For the past 22 years, JPI’s unique approach to jazz education has combined jazz, theater, and performance to engage young people and expand access to arts education, particularly in the uptown African American and Latin American communities central to jazz’s origins.
This year, JPI’s annual fundraiser, Syncopated Celebration on May 14, will be hosted by multi-Grammy winner bassist Christian McBride. The honorees this year represent those who create, present, curate and support the arts and jazz in particular, they are: Grammy-nominated saxophonist Lakecia Benjamin, WBGO President & CEO Steve Williams, and Councilmember Carmen De La Rosa. The event will take place at Leonard Nimoy Thalia at Symphony Space, 250 West 95th Street, Manhattan at 6 p.m.
Jazz Power is also celebrating the recently announced partnership with WBGO Radio, the global leader in Jazz. The two organizations have a shared commitment to “curate, preserve, present, and teach jazz as a living force for personal growth, community connection, and cultural understanding.” The Jazz Journalists Association will present Yamin with the 2026 Jazz Heroes Award for his many years of community service and perseverance in spreading this music called jazz from active participation to classroom studies; being a bandleader and pianist with his quartet blues band; and as cultural ambassador for the U.S. Department of State in Russia, Guatemala, Montenegro, and Mali. For tickets visit jazzpower.org.
Trombonist and composer Clifton Anderson’s jaunting tones swing beyond the simplicity of just listening. As a student of metaphysics, his performance goal is to have music energy just flow through him. “I try to be organic and just let it flow. I want my music to be devoid of external things and rely on my creative expression, we have an infinite reservoir to draw from,” said Anderson.

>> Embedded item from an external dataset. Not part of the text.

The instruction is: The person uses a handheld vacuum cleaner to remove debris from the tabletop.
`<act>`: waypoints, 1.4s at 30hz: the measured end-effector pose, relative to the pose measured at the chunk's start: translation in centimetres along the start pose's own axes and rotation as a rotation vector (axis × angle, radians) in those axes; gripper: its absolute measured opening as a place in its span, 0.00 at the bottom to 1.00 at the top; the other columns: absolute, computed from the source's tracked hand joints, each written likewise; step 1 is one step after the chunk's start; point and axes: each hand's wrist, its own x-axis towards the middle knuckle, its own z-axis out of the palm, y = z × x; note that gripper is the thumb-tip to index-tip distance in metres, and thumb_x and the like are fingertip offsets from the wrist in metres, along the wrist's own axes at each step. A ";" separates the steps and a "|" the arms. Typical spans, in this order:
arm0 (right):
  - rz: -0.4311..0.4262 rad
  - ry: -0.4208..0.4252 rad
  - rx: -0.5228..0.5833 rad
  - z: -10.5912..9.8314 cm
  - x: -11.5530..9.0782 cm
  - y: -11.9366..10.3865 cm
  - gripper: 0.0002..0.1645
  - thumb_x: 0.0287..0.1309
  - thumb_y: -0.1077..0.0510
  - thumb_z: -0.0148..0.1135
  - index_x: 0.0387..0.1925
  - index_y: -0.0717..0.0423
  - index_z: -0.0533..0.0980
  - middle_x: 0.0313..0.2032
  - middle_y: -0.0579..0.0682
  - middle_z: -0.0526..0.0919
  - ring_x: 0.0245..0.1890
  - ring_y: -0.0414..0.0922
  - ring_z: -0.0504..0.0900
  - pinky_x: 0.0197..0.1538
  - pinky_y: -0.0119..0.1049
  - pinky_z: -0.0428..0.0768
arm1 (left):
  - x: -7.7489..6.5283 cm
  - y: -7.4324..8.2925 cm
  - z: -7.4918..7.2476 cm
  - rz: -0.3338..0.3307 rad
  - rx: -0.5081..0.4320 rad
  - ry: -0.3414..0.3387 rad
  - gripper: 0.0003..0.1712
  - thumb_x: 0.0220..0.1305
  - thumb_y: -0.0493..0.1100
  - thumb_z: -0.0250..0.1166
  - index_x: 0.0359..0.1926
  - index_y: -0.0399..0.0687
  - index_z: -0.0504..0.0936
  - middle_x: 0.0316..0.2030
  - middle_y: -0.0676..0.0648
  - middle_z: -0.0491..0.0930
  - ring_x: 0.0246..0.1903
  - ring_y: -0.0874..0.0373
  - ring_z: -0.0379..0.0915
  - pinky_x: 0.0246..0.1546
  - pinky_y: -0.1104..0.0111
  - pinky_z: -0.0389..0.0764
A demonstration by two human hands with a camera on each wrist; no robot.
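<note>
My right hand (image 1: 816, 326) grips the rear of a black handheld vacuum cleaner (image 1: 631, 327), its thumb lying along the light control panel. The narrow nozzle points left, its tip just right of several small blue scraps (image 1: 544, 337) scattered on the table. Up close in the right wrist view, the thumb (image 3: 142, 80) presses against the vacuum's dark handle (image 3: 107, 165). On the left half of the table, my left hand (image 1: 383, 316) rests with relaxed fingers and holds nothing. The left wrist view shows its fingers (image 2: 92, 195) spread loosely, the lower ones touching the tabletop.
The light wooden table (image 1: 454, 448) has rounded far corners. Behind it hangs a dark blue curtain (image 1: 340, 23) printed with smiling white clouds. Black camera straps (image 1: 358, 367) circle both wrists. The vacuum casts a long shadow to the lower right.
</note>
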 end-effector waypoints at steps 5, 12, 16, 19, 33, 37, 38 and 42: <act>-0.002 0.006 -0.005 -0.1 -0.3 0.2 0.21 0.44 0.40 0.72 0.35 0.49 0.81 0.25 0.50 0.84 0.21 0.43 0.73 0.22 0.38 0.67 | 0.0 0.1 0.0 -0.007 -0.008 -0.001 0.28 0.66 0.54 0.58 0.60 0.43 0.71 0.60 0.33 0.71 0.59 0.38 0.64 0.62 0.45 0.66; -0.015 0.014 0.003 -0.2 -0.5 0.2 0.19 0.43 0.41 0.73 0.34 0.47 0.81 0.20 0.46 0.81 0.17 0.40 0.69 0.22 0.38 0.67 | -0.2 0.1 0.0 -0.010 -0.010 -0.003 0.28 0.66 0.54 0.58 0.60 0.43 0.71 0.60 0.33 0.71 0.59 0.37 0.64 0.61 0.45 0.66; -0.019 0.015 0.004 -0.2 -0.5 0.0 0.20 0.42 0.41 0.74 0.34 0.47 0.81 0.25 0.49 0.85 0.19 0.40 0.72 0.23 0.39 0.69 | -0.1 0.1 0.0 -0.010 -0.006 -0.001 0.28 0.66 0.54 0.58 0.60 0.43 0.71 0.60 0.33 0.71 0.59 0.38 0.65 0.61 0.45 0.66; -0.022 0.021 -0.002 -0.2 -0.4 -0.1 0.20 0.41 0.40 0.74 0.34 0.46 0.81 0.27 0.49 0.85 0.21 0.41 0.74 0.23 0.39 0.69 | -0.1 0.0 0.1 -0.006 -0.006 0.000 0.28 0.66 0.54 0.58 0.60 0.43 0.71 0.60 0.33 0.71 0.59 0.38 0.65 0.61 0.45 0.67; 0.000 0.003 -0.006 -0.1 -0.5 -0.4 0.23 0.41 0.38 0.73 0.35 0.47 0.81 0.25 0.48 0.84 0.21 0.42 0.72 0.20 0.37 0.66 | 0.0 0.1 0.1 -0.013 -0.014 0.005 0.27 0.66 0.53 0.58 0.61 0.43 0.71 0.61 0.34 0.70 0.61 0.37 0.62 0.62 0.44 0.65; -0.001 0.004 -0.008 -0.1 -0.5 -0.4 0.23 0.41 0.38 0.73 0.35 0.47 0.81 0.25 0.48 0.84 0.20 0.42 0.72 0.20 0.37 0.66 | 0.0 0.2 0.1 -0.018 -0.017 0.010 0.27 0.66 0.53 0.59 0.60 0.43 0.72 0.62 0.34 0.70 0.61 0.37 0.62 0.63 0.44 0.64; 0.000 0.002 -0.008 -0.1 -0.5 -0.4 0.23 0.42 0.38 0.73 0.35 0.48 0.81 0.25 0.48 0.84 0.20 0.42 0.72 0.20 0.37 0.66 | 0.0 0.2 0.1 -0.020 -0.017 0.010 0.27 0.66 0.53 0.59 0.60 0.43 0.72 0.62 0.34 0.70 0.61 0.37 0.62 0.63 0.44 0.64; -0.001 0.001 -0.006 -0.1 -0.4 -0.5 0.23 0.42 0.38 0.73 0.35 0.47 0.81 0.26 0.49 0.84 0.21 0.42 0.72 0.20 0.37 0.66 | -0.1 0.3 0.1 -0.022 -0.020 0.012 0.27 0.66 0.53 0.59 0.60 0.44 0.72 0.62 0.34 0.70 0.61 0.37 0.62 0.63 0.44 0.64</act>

The trombonist says his uncle, saxophone colossus Sonny Rollins, is one of those rare artists who played in a metaphysical state, very spontaneous, consistently playing in every moment. These were magical moments he enjoyed as a constant member of Sonny’s band over a 20-year period and appearing on over a dozen of his albums.
For Anderson’s upcoming May 15 set at Iridium (1650 Broadway) 8:30 p.m., he will be joined by such artistic heavyweights as saxophonist Antoine Roney, bassist Belden Bullock, pianist Hector Martignon, drummer Steve Johns, and percussionist Victor See Yuen. Although he hasn’t played a major NYC jazz club in five years or more, the consummate composer assures me he has more than enough material. He will be ready with new compositions, new originals, and material from his previous four albums, flowing distinctive trombone nuances that intensify on high romping tunes and ballads that become whispering shouts in the dark. For reservations visit theiridium.com.